L’Ucraina sarà anche lontana migliaia di chilometri, ma il Myanmar è il vicino di casa della Tailandia. Eppure, nonostante la possibilità che l’instabilità causata dal colpo di Stato del febbraio 2021 si estenda fuori dai confini birmani, il governo di Bangkok si è accontentato di seguire il consenso emerso nel contesto dell’ASEAN, abdicando al ruolo di leadership dell’Indonesia. Quest’ultima, alla presidenza del G20 quest’anno, dovrà trovare un punto di equilibrio non facile: far partecipare ai lavori la Russia o estrometterla in favore della Ucraina. Il summit sarà ad ottobre ma la Cina sta già spingendo affinché si parli solo di governance dell’economia globale evitando di dare una caratterizzazione politica al dibattito.

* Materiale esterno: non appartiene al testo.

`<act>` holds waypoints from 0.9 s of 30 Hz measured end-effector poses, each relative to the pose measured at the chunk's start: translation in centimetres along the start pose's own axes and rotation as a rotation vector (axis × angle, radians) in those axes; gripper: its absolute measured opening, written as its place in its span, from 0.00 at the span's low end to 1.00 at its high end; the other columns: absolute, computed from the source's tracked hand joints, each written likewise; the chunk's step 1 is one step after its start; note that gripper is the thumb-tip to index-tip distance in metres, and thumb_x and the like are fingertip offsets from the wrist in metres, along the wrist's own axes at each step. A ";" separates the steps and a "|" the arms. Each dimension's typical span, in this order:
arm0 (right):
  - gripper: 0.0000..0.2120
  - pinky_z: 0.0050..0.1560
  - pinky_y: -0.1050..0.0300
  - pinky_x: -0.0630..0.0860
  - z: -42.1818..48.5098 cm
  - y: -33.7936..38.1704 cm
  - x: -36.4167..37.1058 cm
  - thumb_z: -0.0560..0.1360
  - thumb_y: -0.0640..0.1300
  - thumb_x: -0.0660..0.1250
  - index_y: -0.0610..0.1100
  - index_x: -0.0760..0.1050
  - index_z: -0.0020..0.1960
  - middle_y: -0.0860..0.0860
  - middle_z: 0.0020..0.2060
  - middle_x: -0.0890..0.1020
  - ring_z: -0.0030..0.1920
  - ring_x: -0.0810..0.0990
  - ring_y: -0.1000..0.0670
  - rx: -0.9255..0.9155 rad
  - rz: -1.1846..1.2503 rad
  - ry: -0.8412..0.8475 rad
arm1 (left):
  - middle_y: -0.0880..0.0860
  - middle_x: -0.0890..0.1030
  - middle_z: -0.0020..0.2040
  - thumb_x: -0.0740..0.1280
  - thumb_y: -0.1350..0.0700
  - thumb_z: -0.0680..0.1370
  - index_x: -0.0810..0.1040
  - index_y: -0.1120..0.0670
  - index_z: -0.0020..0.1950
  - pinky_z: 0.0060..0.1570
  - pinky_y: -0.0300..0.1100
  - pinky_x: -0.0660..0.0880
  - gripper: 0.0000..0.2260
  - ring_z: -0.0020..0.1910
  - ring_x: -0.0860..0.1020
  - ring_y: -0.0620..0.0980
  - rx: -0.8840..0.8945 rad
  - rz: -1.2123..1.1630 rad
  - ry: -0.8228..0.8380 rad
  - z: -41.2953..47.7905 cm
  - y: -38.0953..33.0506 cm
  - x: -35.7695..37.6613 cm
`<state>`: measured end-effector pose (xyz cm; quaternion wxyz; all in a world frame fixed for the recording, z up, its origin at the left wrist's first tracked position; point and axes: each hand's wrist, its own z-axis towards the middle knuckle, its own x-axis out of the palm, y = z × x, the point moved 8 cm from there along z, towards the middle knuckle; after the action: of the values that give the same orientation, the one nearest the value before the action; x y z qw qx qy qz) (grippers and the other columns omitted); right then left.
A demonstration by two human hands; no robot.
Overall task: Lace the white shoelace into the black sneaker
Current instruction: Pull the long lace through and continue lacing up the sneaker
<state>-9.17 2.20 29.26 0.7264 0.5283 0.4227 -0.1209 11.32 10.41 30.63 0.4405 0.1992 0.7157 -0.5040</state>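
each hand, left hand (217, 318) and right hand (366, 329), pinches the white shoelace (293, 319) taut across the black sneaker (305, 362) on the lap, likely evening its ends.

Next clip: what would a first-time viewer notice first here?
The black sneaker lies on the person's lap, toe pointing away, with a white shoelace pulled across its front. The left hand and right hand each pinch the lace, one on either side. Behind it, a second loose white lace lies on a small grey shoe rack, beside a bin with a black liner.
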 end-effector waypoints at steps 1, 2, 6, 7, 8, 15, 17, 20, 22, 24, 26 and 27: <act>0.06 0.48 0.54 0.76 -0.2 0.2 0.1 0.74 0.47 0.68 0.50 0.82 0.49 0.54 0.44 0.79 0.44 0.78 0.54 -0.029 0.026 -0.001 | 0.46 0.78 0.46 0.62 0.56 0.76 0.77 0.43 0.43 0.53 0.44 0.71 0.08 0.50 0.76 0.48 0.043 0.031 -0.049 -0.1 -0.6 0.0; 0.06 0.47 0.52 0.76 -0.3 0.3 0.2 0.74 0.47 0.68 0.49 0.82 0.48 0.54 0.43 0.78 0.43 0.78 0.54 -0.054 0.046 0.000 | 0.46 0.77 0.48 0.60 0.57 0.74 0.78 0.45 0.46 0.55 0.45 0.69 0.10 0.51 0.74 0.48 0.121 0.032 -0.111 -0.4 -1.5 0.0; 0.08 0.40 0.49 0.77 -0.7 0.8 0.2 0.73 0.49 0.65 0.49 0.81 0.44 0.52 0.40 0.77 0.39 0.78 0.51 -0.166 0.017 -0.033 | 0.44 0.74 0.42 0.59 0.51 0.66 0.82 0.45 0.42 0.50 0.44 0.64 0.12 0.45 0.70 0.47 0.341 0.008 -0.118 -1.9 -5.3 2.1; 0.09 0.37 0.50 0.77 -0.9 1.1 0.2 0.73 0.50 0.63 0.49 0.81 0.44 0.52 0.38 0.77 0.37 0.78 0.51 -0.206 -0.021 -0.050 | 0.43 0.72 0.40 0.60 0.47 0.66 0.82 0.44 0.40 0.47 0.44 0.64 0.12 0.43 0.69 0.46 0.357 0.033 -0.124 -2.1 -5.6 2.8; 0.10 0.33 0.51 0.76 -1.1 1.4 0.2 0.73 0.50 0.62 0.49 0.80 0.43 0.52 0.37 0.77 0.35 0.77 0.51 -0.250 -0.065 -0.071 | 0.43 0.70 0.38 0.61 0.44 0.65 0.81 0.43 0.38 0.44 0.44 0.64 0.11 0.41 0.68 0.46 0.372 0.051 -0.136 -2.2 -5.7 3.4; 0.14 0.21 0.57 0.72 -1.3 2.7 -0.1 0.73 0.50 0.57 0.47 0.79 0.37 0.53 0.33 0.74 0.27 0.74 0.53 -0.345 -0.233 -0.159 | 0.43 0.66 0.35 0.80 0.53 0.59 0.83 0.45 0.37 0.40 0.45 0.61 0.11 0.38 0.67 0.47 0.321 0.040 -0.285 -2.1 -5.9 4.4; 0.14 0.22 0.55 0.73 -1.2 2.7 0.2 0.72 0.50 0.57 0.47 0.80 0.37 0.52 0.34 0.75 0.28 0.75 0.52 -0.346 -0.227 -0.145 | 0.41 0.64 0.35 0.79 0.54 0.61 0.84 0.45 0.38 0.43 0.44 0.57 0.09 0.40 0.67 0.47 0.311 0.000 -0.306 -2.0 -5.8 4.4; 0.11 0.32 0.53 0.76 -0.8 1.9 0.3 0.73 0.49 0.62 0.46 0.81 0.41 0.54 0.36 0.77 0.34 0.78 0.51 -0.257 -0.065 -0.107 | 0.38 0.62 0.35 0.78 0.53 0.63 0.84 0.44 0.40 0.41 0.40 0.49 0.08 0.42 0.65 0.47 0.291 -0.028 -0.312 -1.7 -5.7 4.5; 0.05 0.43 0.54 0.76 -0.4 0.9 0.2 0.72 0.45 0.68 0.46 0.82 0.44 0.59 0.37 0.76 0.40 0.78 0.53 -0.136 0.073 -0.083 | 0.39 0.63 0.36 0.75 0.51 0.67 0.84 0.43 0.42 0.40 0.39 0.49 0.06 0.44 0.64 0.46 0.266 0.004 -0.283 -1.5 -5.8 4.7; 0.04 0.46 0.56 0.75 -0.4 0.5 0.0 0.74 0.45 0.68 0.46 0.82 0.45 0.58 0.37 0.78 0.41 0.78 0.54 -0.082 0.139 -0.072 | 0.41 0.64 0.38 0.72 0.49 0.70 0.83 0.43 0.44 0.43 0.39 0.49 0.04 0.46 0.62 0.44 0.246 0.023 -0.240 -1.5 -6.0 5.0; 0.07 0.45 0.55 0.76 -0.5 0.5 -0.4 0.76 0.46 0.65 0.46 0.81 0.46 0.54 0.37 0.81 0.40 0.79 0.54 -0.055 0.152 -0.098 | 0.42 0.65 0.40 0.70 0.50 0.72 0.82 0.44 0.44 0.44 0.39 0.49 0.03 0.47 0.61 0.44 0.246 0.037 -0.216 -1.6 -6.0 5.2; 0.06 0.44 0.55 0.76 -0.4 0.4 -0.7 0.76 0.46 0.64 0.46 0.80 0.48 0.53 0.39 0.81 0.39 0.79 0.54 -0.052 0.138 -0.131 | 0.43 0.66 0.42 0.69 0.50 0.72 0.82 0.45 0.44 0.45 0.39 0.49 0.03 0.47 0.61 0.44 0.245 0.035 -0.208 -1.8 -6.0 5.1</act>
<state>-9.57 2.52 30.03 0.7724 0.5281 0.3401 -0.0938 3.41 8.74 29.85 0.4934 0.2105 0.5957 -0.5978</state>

Il Vietnam invece mantiene un atteggiamento fluido nei rapporti con USA e Cina, ma di stabile con la cooperazione con la Russia. Dal 2000 l’80% circa delle armi dell’esercito vietnamita proviene dalla Russia e a fine 2021 i due Paesi hanno rinnovato e ampliato il loro accordo di cooperazione militare. Le sanzioni europee e americane però complicano l’approvvigionamento di armi ed energia dalla Russia. A questo si aggiungono le tensioni crescenti con la Cina per il controllo del Mar Cinese Meridionale. Per queste ragioni Hanoi ha rafforzato i legami con gli alleati dell’Occidente, tra cui l’Australia, l’India, il Giappone, la Corea del Sud, e anche con le principali nazioni europee. Il Vietnam ha anche recentemente completato il suo mandato biennale come membro non permanente del Consiglio di Sicurezza delle Nazioni Unite (2020-21), rafforzando la sua immagine di attore responsabile sulla scena internazionale.

In generale, i paesi dell’Indo-Pacifico soffrono la complicazione dei rapporti commerciali con la Russia e la rottura dei rapporti tra Russia e Paesi europei, che avranno quindi meno risorse per fare investimenti e acquistare le merci prodotte in una regione già fortemente provata dalle conseguenze del Covid-19.

Essenziale sarà l’atteggiamento di Cina e Stati Uniti nel rispondere alle nuove esigenze e aumentare la propria influenza, tenendo conto però che i Paesi della regione, diversamente da quelli europei, difficilmente si uniranno in alleanze che li vincolino ad azioni militari non collegate a minacce dirette sui loro territori. La libertà geopolitica di scegliere la propria linea d’azione sarà condizione essenziale per la loro partecipazione a qualsiasi partnership.